▶ **Information provided**
⁂

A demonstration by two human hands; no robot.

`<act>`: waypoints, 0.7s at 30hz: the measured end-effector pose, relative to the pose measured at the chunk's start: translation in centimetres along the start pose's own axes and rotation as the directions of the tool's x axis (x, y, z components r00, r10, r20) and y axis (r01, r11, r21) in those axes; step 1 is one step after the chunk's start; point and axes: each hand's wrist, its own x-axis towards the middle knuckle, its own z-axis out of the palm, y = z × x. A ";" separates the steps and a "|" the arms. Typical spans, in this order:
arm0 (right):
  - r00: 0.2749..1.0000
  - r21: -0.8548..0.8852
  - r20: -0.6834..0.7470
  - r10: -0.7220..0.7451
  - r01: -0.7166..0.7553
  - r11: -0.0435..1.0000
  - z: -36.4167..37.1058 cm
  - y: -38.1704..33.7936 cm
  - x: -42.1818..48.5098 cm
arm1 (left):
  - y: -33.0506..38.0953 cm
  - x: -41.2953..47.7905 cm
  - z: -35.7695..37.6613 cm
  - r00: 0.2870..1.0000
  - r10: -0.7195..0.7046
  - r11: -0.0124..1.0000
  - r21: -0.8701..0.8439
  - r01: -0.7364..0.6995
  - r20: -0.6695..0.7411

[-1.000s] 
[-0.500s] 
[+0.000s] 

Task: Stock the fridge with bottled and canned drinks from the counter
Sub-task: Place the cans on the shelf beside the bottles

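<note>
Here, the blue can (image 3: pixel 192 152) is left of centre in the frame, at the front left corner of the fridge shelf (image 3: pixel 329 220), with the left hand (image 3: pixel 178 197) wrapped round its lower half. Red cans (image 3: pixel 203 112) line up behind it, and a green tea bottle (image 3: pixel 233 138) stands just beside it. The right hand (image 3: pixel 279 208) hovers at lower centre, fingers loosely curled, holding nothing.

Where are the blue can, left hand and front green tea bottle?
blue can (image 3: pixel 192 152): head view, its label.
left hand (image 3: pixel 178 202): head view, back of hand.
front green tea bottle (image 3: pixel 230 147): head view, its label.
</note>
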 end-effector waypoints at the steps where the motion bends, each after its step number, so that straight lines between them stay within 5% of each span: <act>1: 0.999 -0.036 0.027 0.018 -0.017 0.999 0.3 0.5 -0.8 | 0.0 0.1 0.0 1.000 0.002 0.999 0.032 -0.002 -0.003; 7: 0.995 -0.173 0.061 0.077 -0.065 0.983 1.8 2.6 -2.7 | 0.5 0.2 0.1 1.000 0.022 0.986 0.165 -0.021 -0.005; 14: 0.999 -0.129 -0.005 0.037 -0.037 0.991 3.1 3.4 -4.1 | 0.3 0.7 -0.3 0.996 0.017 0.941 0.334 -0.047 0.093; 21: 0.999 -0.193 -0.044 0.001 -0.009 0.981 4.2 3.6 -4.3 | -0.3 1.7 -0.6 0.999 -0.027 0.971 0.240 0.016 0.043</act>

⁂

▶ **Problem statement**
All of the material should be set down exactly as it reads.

▶ **Exercise result**
A demonstration by two human hands; no robot.

`<act>`: waypoints, 0.7s at 30hz: the measured end-effector pose, relative to the pose measured at the chunk's start: translation in centimetres along the start pose's own axes and rotation as the directions of the tool's x axis (x, y, z components r00, r10, r20) and y axis (r01, r11, r21) in those axes; step 1 is one step after the chunk's start; point and axes: each hand's wrist, its own x-axis towards the middle knuckle, its own z-axis out of the palm, y = z × x. A ";" separates the steps and a "|" the arms. Typical spans, in this order:
arm0 (right):
  - r00: 0.2749..1.0000
  - r21: -0.8548..0.8852
  - r20: -0.6834..0.7470
  - r10: -0.7220..0.7451
  - r01: -0.7166..0.7553
  - r11: -0.0435..1.0000
  - z: -36.4167..37.1058 cm
  - y: -38.1704..33.7936 cm
  - x: -42.1818..48.5098 cm
arm1 (left):
  - y: -33.0506..38.0953 cm
  - x: -41.2953..47.7905 cm
  - z: -35.7695..37.6613 cm
  - r00: 0.2870..1.0000
  - r10: -0.7195..0.7046
  - r11: -0.0124..1.0000
  - r21: -0.8701..0.8439
  - r01: -0.7364..0.6995
  - r20: -0.6695..0.7411

[-1.000s] 
[-0.500s] 
[+0.000s] 

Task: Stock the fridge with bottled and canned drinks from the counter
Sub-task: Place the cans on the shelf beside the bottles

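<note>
Here, the blue can (image 3: pixel 192 152) is left of centre in the frame, at the front left corner of the fridge shelf (image 3: pixel 329 220), with the left hand (image 3: pixel 178 197) wrapped round its lower half. Red cans (image 3: pixel 203 112) line up behind it, and a green tea bottle (image 3: pixel 233 138) stands just beside it. The right hand (image 3: pixel 279 208) hovers at lower centre, fingers loosely curled, holding nothing.

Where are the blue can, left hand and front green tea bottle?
blue can (image 3: pixel 192 152): head view, its label.
left hand (image 3: pixel 178 202): head view, back of hand.
front green tea bottle (image 3: pixel 230 147): head view, its label.
</note>
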 end-effector waypoints at the steps where the motion bends, each after its step number, so that straight lines between them stay within 5% of each span: <act>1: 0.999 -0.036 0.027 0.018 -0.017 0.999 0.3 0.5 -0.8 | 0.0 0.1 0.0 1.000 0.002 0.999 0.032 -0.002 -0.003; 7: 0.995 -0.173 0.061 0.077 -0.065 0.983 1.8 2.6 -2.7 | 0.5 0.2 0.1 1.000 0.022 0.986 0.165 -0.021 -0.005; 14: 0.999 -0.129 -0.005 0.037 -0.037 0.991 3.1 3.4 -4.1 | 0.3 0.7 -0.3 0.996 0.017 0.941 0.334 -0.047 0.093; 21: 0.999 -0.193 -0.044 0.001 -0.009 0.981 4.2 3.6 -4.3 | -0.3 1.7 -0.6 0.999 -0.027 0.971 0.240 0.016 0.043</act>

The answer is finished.